A confined space is a partially or totally closed structure that has not been designed to be permanently occupied by workers. Operating inside (confined space entry) must remain exceptional: during their construction, their servicing (particularly while cleaning) or their maintenance (periodical checking, repair).
- Waste water treatment : chlorination, ozonation
- Crawl spaces, sewers, drains, pipes
- Mines, long and thin galleries
- Cisterns, tanks, containers
- Wells, sinks, pits, silos and cellars
CONFINED SPACE ENTRY
Major confined space hazards
The majority of accidents – oftentimes severe or lethal – that occur during confined space entries are due to oxygen deficiency, presence of toxic gas or vapor and explosion or fire. Thus these are the first hazards to monitor while forecasting an intervention on this kind of site.
- Asphyxia, anoxiaor hypoxia : temporary or definitive lack of oxygen that can lead to death
- Intoxication: intoxication is due to inhalation or absorption of a toxic substance (hydrogen sulfide, carbon monoxide, hydrogen cyanide) which can cause death
- Explosion and fire: presence of flammable combustible gas (natural gas, butane, propane, hydrocarbon vapors) or dust can trigger fire and explosion
Risk prevention for confined space entry
It is highly recommended to organize in advance the practicability and the required prevention means before any confined space entry. In addition to classic PPE (helmet, gloves, safety footwear, boots…) it is prescribed to use a 4 gas monitor for confined space (combustible gas, oxygen deficiency, carbon monoxide and hydrogen sulfide) and to have a self-rescuer respirator for emergency evacuation…
CONFINED SPACE TRAINING
Any worker – such as construction workers, HVAC technicians or firefighters – who can potentially work in a confined space environment need to receive proper confined space training, depending on the risk level of their activity.

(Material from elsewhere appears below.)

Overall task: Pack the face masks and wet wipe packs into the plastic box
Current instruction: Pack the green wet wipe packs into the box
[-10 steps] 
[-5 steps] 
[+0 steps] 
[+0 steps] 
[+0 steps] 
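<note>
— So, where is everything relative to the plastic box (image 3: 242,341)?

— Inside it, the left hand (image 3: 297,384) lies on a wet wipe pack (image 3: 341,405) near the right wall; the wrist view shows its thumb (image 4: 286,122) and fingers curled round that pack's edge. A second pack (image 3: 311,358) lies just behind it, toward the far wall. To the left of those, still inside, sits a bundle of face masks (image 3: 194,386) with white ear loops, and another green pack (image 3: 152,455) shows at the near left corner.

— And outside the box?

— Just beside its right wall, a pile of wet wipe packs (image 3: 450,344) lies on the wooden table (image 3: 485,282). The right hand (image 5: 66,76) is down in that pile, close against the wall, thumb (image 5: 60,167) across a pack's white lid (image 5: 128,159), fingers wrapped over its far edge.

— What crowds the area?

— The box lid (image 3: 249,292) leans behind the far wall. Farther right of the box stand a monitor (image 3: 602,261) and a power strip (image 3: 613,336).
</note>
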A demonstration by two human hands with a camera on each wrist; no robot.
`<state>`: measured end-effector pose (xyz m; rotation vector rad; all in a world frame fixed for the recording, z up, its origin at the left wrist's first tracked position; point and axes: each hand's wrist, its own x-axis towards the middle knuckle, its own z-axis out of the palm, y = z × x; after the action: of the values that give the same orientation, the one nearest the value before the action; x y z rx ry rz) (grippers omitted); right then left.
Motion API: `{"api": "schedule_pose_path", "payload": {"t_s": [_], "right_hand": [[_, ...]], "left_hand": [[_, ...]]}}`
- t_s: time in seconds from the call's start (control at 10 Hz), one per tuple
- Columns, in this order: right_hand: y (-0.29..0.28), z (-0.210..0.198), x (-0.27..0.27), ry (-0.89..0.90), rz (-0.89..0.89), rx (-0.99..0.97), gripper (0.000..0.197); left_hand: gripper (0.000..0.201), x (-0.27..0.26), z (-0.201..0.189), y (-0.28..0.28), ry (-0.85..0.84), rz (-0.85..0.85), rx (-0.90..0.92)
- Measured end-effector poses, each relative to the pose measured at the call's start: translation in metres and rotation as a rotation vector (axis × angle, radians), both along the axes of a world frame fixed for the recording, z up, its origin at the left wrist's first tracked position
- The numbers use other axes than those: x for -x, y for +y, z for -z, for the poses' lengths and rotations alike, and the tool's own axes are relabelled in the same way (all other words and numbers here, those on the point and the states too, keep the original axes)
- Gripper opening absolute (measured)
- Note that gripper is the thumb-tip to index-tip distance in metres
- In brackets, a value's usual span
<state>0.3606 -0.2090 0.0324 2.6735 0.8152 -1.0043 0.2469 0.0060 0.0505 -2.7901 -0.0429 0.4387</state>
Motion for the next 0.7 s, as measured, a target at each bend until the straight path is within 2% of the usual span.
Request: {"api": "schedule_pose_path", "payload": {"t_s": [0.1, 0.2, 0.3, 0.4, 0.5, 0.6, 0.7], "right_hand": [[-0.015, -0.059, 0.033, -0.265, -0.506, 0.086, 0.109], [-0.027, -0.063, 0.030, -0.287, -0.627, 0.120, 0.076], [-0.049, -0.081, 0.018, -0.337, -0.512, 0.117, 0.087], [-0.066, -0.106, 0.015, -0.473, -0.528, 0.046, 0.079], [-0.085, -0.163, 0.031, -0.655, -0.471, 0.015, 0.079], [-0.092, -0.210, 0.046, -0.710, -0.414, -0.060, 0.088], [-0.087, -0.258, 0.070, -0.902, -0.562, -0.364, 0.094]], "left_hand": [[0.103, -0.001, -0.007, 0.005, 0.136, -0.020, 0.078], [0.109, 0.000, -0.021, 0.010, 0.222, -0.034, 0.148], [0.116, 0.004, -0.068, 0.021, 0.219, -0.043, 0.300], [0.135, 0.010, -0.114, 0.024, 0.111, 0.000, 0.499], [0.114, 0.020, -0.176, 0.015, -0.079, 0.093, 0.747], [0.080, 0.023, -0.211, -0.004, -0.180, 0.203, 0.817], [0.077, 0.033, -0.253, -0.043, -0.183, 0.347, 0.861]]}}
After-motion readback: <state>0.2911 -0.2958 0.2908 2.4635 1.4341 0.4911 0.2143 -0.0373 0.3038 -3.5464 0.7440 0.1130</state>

Confined space awareness courses are elaborated so that learners understand more about safe work practices, suitable gas monitoring equipment use, and to teach what the regulations sates regarding work safety.
Thanks to local training (like OSHA confined space training in the USA, CATEC® training in France, and different confined space certification in other territories), workers evolving in these environments have knowledge of their legal responsibilities under confined spaces regulations and other related legislation. They also understand how to prevent and react to various risks. Once trained, workers are aware of the dangers of working in confined spaces and understand the importance of implementing appropriate control measures and necessary emergency procedures.